YOUR TASK →
Keeping every word and mark, copy all of the data.

INFORMATION PROVIDED →
------------------------------------------------
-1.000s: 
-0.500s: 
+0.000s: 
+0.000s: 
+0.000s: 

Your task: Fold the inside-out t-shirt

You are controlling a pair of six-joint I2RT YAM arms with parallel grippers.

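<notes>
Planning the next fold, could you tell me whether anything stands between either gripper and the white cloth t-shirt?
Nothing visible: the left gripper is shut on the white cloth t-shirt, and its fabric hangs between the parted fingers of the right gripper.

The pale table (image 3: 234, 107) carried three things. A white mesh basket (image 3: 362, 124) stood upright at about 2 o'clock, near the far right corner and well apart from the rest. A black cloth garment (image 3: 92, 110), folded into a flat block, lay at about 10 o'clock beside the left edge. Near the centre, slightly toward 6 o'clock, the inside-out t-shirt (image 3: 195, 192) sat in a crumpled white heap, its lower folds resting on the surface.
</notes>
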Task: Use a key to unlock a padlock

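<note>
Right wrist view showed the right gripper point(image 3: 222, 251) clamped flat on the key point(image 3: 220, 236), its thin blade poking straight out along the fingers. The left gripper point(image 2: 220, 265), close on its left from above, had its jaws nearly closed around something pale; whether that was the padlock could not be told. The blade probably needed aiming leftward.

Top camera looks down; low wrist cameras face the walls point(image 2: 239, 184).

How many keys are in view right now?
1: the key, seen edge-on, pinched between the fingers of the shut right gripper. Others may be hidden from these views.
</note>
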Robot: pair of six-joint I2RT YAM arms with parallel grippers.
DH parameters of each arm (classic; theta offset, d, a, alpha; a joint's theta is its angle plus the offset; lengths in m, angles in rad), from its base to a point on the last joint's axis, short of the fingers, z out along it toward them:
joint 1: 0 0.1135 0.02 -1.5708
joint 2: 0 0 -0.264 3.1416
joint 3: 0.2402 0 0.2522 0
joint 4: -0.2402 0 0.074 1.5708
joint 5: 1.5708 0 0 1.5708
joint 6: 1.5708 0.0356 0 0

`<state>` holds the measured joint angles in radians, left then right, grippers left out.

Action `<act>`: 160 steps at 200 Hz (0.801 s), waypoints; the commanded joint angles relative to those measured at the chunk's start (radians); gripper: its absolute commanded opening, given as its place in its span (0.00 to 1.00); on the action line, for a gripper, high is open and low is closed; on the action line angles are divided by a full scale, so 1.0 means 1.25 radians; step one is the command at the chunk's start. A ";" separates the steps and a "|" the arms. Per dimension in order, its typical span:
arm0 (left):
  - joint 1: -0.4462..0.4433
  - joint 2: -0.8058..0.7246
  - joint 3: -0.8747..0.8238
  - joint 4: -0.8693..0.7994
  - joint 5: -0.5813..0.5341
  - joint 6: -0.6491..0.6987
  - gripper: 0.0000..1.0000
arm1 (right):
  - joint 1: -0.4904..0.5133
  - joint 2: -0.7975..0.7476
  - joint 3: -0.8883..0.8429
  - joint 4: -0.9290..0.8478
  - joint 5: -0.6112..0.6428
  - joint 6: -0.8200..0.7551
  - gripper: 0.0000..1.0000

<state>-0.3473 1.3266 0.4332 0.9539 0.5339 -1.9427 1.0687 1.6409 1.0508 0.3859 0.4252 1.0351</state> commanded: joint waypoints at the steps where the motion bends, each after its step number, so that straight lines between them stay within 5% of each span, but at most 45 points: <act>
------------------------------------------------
RESULT →
-1.000s: 
-0.500s: 
+0.000s: 
+0.000s: 
+0.000s: 

Your task: Fold the inside-out t-shirt

You are controlling a pair of six-joint I2RT YAM arms with parallel grippers.

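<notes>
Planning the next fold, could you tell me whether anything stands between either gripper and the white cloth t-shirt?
Nothing visible: the left gripper is shut on the white cloth t-shirt, and its fabric hangs between the parted fingers of the right gripper.

The pale table (image 3: 234, 107) carried three things. A white mesh basket (image 3: 362, 124) stood upright at about 2 o'clock, near the far right corner and well apart from the rest. A black cloth garment (image 3: 92, 110), folded into a flat block, lay at about 10 o'clock beside the left edge. Near the centre, slightly toward 6 o'clock, the inside-out t-shirt (image 3: 195, 192) sat in a crumpled white heap, its lower folds resting on the surface.
</notes>
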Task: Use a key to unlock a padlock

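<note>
Right wrist view showed the right gripper point(image 3: 222, 251) clamped flat on the key point(image 3: 220, 236), its thin blade poking straight out along the fingers. The left gripper point(image 2: 220, 265), close on its left from above, had its jaws nearly closed around something pale; whether that was the padlock could not be told. The blade probably needed aiming leftward.

Top camera looks down; low wrist cameras face the walls point(image 2: 239, 184).

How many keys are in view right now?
1: the key, seen edge-on, pinched between the fingers of the shut right gripper. Others may be hidden from these views.
</note>
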Robot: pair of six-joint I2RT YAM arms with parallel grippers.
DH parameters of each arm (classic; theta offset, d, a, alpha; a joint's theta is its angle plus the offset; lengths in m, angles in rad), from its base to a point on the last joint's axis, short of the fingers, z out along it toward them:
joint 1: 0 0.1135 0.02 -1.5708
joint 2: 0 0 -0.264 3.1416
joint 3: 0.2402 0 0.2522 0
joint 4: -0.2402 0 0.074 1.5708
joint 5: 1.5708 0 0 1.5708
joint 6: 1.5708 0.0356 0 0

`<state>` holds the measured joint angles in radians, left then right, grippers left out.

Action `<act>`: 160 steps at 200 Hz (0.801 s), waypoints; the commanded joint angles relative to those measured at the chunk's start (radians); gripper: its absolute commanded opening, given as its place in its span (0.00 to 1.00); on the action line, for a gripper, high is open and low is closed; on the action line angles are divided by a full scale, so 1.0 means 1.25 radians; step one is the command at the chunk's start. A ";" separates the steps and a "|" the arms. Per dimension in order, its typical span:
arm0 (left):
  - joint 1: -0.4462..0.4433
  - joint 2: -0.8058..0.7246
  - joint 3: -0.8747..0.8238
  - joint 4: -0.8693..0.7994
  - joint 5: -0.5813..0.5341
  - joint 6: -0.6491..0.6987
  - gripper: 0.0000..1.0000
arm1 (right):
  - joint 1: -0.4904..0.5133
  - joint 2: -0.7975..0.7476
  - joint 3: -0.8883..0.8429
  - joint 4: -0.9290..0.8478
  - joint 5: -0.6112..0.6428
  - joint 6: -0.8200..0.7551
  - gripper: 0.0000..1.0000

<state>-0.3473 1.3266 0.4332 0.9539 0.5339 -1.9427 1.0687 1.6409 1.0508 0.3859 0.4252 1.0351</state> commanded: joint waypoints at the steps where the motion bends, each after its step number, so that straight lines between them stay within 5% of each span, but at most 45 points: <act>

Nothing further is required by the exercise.